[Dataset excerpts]
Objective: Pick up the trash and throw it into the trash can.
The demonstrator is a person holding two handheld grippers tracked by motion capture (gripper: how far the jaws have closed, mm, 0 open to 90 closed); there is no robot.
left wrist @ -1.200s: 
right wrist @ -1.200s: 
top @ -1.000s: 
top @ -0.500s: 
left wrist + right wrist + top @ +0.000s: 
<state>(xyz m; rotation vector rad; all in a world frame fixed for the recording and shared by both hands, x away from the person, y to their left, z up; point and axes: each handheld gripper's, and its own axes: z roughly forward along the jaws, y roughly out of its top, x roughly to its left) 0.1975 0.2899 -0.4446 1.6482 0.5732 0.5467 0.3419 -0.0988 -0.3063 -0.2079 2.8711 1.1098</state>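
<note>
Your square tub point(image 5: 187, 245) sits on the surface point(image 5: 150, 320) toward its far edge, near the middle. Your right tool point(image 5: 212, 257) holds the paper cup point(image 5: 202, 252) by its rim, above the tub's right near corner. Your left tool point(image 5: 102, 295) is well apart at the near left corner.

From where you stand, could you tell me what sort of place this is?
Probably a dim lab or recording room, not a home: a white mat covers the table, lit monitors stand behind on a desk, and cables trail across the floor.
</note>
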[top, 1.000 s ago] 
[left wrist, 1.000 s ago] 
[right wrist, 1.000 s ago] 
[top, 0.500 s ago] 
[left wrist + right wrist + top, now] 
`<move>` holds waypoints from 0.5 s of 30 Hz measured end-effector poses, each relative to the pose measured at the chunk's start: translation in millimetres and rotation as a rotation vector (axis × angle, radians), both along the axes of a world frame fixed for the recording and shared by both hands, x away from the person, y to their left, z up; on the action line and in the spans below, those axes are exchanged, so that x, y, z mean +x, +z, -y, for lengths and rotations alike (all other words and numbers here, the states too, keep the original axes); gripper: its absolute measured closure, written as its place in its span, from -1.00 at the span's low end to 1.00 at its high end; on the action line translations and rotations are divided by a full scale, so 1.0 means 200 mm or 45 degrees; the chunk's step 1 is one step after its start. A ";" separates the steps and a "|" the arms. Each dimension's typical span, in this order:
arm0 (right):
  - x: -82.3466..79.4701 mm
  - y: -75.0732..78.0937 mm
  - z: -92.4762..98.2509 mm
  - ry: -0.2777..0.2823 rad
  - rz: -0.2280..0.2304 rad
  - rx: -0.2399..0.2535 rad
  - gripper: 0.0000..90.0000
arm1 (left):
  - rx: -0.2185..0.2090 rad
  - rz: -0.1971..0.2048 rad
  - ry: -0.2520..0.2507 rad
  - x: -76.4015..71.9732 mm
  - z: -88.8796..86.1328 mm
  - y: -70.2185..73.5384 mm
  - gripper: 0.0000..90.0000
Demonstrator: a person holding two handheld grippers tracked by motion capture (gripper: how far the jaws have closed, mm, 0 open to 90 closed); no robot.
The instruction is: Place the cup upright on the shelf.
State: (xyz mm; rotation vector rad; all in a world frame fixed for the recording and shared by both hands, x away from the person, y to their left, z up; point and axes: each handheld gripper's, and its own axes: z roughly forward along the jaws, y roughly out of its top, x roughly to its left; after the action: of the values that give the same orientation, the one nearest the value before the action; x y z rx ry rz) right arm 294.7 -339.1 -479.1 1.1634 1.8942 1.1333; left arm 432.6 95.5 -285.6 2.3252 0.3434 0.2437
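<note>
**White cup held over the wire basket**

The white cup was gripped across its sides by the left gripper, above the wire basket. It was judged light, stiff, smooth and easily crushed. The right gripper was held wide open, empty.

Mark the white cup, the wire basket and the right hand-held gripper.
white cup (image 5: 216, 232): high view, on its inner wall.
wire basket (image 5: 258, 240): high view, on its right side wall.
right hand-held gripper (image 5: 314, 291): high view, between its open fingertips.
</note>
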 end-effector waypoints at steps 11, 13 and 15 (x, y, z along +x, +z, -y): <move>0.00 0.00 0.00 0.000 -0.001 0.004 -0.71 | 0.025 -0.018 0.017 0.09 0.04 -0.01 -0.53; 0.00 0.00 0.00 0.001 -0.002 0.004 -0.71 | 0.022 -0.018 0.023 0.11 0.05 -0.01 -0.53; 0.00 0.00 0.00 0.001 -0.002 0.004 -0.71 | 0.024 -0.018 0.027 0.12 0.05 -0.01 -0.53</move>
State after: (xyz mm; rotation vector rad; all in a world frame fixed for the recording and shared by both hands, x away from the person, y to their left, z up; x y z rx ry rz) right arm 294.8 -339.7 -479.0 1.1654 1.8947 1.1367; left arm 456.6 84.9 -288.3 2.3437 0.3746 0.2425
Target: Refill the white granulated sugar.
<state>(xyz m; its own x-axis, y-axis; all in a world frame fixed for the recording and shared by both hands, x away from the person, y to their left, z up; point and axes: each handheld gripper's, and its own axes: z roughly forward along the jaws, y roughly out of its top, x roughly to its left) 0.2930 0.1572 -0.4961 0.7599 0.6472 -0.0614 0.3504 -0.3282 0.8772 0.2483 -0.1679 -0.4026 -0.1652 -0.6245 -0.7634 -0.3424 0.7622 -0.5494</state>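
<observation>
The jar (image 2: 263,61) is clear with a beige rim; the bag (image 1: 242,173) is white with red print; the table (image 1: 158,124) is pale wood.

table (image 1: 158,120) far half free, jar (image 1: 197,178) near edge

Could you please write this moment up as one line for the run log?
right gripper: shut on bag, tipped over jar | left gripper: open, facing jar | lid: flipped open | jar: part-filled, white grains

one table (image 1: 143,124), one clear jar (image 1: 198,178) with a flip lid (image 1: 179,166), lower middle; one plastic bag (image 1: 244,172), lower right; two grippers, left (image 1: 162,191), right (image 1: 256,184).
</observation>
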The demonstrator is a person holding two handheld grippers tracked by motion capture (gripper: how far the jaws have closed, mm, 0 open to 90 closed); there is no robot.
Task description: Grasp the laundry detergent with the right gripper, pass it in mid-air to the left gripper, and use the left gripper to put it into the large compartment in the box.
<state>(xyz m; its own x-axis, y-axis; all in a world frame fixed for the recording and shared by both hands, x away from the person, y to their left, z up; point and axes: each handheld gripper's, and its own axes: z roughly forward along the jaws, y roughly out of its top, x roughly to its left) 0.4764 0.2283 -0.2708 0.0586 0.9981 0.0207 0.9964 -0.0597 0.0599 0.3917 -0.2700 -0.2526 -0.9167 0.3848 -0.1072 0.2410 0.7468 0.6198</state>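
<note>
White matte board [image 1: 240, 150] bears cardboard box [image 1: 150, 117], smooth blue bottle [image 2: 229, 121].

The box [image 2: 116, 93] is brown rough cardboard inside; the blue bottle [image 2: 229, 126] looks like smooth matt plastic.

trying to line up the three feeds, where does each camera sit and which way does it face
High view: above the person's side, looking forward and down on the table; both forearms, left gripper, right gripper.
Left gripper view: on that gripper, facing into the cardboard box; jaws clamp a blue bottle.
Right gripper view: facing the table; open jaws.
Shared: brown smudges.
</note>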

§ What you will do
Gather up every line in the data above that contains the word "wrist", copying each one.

§ Result of this task
left wrist @ -1.200s: 
right wrist @ -1.200s: 
left wrist + right wrist + top @ +0.000s: 
[left wrist, 1.000 s ago] 
[right wrist, 1.000 s ago] 
[left wrist + right wrist + top, now] 

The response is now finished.